Exploring the role of pomalidomide in androgen-dependent prostate cancer: a computational analysis
(Springer Nature, 2024) Shivani Pathak; Vipendra Kumar Singh; Prashant Kumar Gupta; Arun Kumar Mahapatra; Rajanish Giri; Rashmi Sahu; Rohit Sharma; Neha Garg
Prostate cancer (PC) is among the most prevalent cancers in males. It is the leading cause of death in men, in around 48 out of 185 countries. Increased androgen receptor (AR) activity is the key factor contributing to the development or progression of newly diagnosed cases of prostate cancer. Over time, numerous compounds targeting AR have been identified, presenting encouraging avenues for suppressing its hyperactivity.
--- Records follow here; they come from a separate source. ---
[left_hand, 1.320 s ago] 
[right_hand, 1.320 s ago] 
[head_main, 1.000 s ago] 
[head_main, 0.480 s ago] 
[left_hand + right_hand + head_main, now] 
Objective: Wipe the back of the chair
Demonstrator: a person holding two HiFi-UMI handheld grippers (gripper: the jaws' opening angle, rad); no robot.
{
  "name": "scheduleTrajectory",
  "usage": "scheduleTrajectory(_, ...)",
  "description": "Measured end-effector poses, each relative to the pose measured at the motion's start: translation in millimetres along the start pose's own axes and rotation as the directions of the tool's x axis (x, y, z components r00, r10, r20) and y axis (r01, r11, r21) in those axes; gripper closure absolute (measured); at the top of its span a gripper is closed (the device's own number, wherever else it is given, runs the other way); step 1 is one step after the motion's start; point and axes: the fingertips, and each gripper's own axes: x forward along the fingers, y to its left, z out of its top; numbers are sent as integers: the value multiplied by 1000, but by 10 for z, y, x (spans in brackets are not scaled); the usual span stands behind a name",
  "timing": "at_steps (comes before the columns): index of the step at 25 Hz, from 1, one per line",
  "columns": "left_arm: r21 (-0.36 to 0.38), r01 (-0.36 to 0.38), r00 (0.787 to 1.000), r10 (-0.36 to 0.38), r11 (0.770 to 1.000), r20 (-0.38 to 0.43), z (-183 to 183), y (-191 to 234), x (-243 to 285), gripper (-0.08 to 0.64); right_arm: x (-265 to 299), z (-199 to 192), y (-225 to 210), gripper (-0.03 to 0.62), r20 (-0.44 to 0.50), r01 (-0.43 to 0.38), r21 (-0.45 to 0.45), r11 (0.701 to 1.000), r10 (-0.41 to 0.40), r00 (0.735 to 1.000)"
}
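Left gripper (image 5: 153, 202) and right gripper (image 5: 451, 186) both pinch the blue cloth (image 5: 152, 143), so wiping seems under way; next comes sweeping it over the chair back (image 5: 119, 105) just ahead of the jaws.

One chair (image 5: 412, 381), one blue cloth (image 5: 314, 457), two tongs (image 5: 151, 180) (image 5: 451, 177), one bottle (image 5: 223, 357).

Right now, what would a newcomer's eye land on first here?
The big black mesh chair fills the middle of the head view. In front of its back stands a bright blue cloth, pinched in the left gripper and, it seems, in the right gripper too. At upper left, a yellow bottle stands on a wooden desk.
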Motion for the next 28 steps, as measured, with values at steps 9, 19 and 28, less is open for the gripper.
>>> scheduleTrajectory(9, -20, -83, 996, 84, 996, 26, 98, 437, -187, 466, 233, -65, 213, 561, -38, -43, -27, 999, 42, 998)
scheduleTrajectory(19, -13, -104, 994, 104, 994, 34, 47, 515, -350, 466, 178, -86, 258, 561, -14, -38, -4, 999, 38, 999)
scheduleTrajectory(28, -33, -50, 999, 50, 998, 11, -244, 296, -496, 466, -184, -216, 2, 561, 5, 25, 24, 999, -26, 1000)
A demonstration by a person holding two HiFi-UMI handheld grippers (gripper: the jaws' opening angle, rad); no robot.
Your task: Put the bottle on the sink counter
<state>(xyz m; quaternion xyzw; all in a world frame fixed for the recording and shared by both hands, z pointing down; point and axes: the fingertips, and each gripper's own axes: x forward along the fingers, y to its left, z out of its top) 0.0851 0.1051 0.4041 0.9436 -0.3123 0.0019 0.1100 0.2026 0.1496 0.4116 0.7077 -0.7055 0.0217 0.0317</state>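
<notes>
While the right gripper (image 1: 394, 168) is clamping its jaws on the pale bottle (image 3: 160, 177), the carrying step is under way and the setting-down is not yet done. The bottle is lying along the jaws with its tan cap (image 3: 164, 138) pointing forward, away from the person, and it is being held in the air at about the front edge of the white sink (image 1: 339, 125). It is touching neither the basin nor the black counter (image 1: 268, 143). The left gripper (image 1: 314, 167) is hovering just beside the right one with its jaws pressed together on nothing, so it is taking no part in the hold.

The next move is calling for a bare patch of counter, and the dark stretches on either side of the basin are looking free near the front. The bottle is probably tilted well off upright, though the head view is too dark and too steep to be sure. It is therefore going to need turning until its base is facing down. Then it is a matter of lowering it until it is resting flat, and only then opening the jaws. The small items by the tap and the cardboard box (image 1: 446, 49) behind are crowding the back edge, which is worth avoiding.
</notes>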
In our investigation, we used the GEPIA tool to study the importance of AR in the context of prostate cancer. This tool integrates the data from TCGA and GTEx in the gene expression pattern analysis and their clinical relevance. This analysis evaluates overall survival, disease-free survival, and transcripts per million (TPM) analysis of AR in PC. We performed docking and simulation for FDA-approved anticancer drugs to assess their potential interactions with the AR. We also conducted a comprehensive analysis of drugs using a quantum calculation (DFT) which provides electronic properties, chemical reactivity, and stability using the HOMO–LUMO energy gap. This study suggests that repurposed synthetic anticancer drugs could be better options for treating prostate cancer by inhibiting AR. In this work, we have shown the potential of pomalidomide, a synthetic anticancer drug, as a potential candidate for androgen-dependent PC treatment. © The Author(s), under exclusive licence to Springer Nature Switzerland AG 2024.